# Analysis of Employee Absenteeism

The project is addressed 'Absenteeism' at a company during work time.

*Absenteeism is absence from work during normal working hours, resulting in temporary incapacity to execute regular working activity.

*_Motivation behind this project is that application of my learnings in the area of Data Science._*

## _Install dependecies_

In [None]:
!pip install -r requirements.txt

## Importing Libraries


In [None]:
import pandas as pd
import matplotlib.pyplot as plt
import numpy as np
import seaborn as sns
import numpy as np
import tensorflow as tf
from sklearn import preprocessing
from sklearn.model_selection import train_test_split
from sklearn.metrics import accuracy_score
from keras.callbacks import ModelCheckpoint
from keras.models import Sequential
from keras.layers import Dense, Activation, Flatten
from sklearn.metrics import mean_absolute_error
from sklearn.preprocessing import StandardScaler
from sklearn.metrics import confusion_matrix, recall_score

%matplotlib inline
sns.set()

### Reading data and Exploring data 


In [None]:
raw_data = pd.read_csv("data/Absenteeism-data.csv")

In [None]:
raw_data.drop("ID",axis=1, inplace=True)

In [None]:
raw_data.describe(include="all")

In [None]:
data_with_dummies = raw_data.copy()
reasons = pd.get_dummies(data_with_dummies["Reason for Absence"],drop_first=True)

In [None]:
data_with_dummies.describe(include="all")

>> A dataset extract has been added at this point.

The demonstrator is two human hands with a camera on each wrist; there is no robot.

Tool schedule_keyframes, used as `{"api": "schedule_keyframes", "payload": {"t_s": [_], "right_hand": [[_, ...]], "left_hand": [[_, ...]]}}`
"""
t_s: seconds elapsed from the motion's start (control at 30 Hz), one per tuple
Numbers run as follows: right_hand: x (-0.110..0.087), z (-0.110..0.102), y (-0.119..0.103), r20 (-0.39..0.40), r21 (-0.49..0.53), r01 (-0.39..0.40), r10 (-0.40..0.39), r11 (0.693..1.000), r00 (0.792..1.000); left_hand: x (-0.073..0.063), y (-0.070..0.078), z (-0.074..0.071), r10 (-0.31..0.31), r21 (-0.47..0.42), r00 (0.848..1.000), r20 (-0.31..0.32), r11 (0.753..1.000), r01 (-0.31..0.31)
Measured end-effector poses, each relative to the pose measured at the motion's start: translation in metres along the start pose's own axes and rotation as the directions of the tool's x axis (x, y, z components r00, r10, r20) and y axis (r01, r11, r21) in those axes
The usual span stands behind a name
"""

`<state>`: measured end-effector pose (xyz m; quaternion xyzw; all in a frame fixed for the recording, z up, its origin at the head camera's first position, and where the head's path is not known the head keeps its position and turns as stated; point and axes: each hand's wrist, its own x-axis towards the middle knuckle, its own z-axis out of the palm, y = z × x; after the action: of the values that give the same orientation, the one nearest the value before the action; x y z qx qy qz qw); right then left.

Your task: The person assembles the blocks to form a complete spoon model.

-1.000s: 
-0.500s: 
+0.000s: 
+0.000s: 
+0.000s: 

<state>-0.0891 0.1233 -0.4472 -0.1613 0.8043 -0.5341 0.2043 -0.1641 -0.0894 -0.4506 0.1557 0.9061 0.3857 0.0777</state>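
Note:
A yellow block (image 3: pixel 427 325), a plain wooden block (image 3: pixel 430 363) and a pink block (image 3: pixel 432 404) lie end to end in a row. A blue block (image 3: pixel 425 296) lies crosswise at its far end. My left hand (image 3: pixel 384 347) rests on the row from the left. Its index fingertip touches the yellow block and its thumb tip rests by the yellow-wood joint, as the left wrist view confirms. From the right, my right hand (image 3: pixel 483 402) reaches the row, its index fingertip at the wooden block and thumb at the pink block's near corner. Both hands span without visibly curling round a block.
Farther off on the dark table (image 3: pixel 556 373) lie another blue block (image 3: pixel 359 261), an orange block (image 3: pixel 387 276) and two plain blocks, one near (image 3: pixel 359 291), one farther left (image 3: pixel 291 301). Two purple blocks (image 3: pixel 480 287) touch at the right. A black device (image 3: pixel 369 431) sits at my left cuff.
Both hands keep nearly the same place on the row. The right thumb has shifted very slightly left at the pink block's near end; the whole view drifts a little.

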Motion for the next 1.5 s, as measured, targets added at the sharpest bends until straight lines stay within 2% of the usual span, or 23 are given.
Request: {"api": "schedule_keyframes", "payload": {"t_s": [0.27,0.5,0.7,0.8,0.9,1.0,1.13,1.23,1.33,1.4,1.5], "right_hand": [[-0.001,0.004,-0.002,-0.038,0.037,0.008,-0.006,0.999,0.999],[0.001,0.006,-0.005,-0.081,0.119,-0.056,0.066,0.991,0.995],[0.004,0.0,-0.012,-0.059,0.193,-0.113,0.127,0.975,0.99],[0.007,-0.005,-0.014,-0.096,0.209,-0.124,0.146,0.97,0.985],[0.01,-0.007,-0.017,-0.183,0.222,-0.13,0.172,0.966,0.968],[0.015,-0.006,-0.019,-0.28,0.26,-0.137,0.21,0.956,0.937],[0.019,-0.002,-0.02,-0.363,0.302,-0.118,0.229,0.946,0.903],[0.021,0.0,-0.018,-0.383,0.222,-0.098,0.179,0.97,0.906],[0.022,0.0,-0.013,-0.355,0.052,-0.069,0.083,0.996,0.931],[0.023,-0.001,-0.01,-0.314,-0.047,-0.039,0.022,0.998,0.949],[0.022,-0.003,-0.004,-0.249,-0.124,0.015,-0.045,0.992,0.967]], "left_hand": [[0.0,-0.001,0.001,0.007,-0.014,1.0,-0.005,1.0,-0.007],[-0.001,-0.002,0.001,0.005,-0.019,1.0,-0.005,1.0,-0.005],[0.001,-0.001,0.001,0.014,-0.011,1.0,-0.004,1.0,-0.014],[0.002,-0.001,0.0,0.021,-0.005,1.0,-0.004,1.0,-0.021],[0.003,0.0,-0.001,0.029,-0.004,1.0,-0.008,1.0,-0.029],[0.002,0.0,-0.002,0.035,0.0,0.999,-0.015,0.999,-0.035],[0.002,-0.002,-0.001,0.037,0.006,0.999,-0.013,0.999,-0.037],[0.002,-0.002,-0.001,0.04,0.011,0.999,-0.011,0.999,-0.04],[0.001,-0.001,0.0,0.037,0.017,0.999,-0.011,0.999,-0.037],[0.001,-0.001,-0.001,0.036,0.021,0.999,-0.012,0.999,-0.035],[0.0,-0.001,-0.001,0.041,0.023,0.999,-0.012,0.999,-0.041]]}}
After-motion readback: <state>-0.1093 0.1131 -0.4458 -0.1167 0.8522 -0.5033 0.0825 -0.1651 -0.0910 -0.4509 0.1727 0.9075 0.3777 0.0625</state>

The age distribution is shown as between 27-30 and between 35-40 have higher percentage in the histogram.

In [None]:
data_with_dummies.hist(column=["Age"]);

In [None]:
data_with_dummies["Daily Work Load Average"].plot(kind='hist', color='blue')
plt.title("Daily Work Load Average")
plt.xlabel('Hour', fontsize=13);

## Reason for absence:
28 different reasons for absence from work. Checking for labels for classifications


In [None]:
reasons.head()


In the plot we can see that 7 absenteeism time in hours has the highest percentage and also the highest distance to work. Distance is an important factor for absenteeism.

In [None]:

data_with_dummies[['Transportation Expense', 'Distance to Work','Absenteeism Time in Hours']].groupby(['Absenteeism Time in Hours']).mean().plot(kind='bar', figsize=(14, 8), title='Absenteeism Time in Hours');

In [None]:
data_with_dummies[data_with_dummies.Age < 40].select_dtypes(include = ['float64', 'int64']).groupby('Age').agg(['count', 'mean']).transpose()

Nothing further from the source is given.